Quels sont vos messages pour les professionnelles et entrepreneuses issue de la de la diversité ?

(R.C) « N’ayez pas peur de donner une belle image de votre métier. Pour les coiffeuses qui peuvent passer 4h sur une même tête, vous faites un travail magnifique, votre métier est beau et dur. Il faut qu’il y ait une plus belle image de la coiffure afro en France. Et cette image commence par vous.»

Pour moi c’est aussi une chance de pouvoir transformer tout çà et surtout de le transmettre aux générations suivantes. Quant aux personnes qui souhaitent se lancer : « N’ayez pas peur ! Ne vous mettez pas de barrières même si vous n’avez pas de réseau ou de finance. Aujourd’hui, on a la possibilité dans beaucoup de choses. On a des incubateurs, on a des soirées networking, des forums et salons d’entrepreneurs qui se font très souvent. On n’a pas d’excuses si on a envie d’entreprendre. On a même des bons bouquins... Et si on a une idée, il vaut mieux se lancer et tester ou se tromper. Mais au moins quand on ose, on n’a aucun regret plutôt que d’avoir des regrets toute sa vie de n’avoir rien fait ».
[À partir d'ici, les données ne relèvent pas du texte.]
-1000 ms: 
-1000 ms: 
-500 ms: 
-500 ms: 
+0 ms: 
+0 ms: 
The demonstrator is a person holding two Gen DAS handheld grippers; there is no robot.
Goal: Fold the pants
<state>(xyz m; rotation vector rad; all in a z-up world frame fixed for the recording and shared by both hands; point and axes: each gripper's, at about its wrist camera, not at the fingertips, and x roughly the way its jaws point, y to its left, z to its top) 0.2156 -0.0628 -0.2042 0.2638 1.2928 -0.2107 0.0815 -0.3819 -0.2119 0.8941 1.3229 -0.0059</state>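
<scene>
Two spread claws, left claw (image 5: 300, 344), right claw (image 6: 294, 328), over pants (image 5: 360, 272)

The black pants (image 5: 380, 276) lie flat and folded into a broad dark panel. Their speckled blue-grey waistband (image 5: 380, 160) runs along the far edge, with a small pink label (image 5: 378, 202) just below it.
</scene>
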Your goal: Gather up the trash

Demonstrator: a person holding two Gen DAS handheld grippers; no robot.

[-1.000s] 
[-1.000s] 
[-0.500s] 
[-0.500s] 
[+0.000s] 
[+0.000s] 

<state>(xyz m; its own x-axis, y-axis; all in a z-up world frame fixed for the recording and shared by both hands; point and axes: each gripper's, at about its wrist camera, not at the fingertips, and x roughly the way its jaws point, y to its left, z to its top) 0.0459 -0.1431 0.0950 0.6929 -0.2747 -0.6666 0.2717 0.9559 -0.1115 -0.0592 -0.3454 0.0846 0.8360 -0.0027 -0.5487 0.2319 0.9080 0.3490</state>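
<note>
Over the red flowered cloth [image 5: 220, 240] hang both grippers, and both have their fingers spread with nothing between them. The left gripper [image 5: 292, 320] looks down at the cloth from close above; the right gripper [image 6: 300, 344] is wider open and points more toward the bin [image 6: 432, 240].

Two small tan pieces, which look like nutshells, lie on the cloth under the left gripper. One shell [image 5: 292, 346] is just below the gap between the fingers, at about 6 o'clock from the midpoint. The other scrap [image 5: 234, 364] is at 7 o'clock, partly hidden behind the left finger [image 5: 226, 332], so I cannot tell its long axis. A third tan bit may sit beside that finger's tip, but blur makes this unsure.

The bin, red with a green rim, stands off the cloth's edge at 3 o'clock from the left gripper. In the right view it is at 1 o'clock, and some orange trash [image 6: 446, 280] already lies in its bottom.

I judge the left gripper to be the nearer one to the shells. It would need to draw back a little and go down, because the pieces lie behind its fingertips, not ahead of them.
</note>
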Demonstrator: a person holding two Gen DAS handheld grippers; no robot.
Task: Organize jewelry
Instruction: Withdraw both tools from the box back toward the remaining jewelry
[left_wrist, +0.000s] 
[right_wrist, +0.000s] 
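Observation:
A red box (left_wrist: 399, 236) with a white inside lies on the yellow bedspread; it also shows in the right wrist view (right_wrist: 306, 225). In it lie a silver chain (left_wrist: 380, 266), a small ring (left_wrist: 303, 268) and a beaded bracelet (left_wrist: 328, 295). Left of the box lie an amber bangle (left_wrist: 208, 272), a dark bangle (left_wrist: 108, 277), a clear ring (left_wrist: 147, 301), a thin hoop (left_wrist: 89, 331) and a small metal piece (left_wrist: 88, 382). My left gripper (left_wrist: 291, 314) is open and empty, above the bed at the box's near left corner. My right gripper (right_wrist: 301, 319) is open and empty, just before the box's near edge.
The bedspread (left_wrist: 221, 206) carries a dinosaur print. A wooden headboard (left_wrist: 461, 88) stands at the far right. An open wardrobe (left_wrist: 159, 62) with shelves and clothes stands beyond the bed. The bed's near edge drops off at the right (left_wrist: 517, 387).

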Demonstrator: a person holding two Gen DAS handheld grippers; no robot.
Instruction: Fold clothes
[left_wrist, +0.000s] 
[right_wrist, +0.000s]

3 mots pour vous décrire en tant que femme.

(R.C) En tant que femme, je suis déterminée, je lâche difficilement l’affaire. J’aime le partage avec les gens et échanger car je trouve que c’est ça qui fait avancer. Et Macoiffeuseafro c’est aussi le respect car la plateforme n’est rien sans l’équipe donc je suis respectueuse. 

Votre mot de la fin.

(R.C) Merci à toutes les personnes qui ont contribué à Macoiffeuseafro.